WHAT THE TASK ASKS
Examine each line of the data, and copy the ones containing "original".

---- INFORMATION GIVEN

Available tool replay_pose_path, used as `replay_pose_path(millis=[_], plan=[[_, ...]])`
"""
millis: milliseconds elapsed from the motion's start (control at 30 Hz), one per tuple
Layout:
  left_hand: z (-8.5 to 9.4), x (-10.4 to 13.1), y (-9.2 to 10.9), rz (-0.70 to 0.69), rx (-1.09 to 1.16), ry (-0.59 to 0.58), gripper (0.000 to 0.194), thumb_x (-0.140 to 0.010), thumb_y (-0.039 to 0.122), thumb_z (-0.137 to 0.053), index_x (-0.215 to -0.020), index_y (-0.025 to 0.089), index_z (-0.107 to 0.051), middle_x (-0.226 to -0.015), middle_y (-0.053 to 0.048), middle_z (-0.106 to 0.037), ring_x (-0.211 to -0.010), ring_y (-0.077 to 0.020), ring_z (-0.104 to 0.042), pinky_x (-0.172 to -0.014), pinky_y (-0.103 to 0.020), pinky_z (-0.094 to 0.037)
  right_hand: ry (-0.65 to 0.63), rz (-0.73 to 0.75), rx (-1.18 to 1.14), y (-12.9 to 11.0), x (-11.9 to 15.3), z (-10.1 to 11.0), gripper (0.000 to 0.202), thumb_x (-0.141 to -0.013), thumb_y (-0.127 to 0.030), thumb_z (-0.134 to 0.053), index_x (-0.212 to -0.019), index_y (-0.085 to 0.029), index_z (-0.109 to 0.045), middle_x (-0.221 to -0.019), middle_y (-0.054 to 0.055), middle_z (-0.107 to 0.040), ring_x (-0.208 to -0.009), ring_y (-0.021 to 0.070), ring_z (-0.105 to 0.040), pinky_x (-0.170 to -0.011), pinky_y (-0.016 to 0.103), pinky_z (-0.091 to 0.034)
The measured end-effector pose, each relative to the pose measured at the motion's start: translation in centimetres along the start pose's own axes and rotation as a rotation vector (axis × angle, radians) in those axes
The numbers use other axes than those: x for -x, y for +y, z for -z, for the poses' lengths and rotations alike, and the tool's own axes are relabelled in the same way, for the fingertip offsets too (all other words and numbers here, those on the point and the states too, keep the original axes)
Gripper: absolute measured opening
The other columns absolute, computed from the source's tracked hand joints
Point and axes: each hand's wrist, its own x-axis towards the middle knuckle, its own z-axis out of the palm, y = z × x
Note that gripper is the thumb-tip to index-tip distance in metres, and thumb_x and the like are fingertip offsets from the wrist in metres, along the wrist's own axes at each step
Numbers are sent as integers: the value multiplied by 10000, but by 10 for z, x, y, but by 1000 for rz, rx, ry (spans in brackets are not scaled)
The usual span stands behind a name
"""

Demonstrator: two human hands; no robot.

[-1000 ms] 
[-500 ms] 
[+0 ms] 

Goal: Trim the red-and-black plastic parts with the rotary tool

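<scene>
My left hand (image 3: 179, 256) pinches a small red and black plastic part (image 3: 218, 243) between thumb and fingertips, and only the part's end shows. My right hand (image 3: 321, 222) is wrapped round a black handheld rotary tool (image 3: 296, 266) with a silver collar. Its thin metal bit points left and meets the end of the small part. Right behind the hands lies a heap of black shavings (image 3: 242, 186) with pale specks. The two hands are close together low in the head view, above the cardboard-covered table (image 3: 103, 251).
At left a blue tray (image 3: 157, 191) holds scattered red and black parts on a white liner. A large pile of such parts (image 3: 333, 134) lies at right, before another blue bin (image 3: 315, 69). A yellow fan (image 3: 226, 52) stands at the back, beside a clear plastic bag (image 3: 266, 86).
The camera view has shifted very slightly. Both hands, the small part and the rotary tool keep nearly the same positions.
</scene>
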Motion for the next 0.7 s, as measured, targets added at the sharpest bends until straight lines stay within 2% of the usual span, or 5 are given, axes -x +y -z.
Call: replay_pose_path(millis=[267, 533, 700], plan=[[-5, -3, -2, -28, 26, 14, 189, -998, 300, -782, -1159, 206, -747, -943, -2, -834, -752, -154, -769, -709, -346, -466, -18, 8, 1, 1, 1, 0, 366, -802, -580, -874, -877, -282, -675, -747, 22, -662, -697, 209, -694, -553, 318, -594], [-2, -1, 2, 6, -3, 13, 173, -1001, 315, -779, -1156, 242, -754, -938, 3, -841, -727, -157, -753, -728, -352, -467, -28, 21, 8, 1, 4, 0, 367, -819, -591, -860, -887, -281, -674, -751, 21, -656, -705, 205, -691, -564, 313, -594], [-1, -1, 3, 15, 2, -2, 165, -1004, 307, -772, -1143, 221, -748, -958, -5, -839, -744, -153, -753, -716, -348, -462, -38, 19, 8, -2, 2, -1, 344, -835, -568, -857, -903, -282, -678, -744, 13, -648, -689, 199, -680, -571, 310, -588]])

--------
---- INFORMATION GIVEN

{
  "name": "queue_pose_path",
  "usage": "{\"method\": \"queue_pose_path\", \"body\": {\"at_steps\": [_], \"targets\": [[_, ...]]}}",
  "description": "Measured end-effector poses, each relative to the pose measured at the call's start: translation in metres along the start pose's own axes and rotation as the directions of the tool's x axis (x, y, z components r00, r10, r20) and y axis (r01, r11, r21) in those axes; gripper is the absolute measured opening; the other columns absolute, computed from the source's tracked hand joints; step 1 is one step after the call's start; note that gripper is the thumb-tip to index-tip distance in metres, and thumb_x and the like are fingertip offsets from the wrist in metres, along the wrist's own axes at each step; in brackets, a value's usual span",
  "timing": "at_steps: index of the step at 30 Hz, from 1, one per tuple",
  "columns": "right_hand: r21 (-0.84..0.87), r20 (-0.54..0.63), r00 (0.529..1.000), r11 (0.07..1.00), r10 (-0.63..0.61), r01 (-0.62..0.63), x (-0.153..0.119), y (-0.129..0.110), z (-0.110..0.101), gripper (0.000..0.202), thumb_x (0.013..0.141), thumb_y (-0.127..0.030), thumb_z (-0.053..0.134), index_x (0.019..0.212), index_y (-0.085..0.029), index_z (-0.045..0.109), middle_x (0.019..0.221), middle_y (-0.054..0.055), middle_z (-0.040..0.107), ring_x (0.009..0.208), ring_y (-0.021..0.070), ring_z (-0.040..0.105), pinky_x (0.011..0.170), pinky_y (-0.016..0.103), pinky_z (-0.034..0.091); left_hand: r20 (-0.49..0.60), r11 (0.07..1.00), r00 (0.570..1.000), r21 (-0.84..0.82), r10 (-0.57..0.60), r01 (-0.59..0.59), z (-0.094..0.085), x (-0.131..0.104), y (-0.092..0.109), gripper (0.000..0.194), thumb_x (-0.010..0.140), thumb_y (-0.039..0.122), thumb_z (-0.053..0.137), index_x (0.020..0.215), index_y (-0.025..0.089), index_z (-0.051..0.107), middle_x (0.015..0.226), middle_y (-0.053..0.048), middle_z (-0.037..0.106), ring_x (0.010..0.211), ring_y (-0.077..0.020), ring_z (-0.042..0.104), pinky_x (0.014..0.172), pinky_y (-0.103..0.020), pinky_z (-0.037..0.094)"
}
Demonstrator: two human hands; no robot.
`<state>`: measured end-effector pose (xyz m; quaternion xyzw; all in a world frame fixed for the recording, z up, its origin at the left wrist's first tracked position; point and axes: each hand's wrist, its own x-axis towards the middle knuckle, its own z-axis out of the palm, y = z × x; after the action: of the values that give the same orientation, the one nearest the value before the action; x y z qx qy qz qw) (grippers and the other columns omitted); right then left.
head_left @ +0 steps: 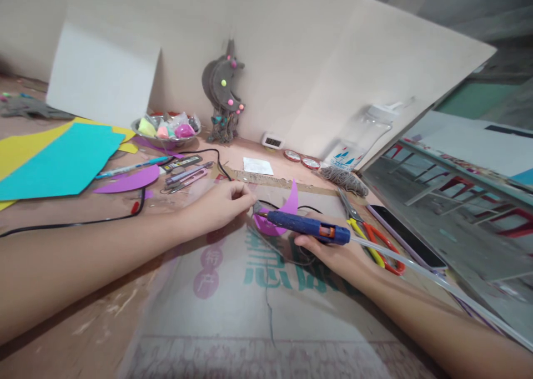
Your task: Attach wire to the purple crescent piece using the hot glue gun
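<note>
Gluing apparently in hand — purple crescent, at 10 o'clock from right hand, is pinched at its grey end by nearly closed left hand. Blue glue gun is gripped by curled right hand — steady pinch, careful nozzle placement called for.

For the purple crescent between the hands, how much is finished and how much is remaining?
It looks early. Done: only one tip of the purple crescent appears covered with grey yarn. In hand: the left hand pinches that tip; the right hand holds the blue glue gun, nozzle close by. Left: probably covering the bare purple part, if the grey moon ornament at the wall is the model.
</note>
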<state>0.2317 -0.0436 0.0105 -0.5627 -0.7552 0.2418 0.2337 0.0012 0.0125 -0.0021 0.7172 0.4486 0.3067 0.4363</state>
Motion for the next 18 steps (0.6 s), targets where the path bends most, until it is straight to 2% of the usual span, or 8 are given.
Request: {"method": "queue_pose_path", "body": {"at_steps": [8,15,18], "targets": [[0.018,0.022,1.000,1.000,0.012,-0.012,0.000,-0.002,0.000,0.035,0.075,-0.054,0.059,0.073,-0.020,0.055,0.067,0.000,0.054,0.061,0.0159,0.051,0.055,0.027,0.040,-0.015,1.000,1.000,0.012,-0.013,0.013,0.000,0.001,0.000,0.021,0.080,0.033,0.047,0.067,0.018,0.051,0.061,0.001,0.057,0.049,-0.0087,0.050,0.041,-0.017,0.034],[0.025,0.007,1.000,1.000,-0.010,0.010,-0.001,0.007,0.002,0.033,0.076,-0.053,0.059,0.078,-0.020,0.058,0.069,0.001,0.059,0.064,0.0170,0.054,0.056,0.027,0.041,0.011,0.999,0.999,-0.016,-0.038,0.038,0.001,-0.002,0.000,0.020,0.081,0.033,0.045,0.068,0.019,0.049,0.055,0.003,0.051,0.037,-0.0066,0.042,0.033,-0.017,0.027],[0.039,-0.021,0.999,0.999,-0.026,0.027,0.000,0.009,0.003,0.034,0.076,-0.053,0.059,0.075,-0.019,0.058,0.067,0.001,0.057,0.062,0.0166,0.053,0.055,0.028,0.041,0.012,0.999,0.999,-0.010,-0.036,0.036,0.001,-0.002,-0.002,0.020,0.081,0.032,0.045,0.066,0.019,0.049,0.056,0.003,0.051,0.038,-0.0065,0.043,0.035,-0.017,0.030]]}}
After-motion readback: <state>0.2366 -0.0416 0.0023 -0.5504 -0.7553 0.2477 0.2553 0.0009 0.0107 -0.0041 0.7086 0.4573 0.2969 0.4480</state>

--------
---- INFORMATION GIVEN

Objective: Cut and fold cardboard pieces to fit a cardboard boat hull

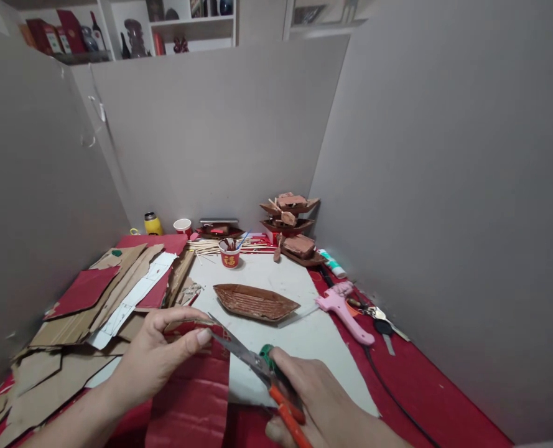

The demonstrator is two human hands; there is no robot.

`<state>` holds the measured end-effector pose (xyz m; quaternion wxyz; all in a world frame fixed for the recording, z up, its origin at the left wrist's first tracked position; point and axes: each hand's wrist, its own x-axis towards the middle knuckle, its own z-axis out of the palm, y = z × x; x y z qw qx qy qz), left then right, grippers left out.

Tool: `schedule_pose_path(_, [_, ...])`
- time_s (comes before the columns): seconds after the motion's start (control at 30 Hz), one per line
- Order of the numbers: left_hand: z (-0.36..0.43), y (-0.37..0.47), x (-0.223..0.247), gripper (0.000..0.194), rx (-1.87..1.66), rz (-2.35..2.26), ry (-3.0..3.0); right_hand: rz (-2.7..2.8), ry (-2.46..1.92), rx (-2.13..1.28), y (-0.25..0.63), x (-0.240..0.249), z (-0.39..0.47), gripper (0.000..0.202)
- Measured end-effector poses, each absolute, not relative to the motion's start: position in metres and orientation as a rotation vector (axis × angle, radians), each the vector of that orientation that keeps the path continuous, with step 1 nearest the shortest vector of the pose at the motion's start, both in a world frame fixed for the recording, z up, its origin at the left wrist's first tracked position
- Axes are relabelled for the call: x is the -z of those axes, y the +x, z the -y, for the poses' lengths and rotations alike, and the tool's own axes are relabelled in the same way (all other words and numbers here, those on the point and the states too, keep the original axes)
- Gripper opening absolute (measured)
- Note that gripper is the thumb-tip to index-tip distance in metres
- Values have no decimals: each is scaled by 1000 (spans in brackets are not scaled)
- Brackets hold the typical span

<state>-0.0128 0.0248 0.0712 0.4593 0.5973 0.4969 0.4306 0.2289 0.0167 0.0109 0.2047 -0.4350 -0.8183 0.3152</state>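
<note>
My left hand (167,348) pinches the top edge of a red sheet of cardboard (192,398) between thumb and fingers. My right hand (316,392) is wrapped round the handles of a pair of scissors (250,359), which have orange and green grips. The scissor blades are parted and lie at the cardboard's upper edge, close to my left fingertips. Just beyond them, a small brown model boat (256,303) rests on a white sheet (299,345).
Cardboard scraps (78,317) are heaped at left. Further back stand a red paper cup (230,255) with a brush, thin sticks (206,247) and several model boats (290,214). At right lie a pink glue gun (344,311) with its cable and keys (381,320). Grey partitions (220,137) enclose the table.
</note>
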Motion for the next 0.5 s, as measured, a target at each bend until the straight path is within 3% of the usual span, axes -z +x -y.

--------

ANSWER TO THE EXERCISE
The numbers use other axes than those: x for -x, y for +y, z for -z, for the poses' lengths and rotations alike, and the tool's own axes are relabelled in the same way, for the fingertip offsets too (all other words and numbers here, those on the point and the states too, keep the original axes)
- Axes are relabelled for the call: x is the -z of those axes, y the +x, z the -y, for the poses' lengths and rotations alike, and the tool's own axes are relabelled in the same way (all other words and numbers here, those on the point and the states too, keep the original axes)

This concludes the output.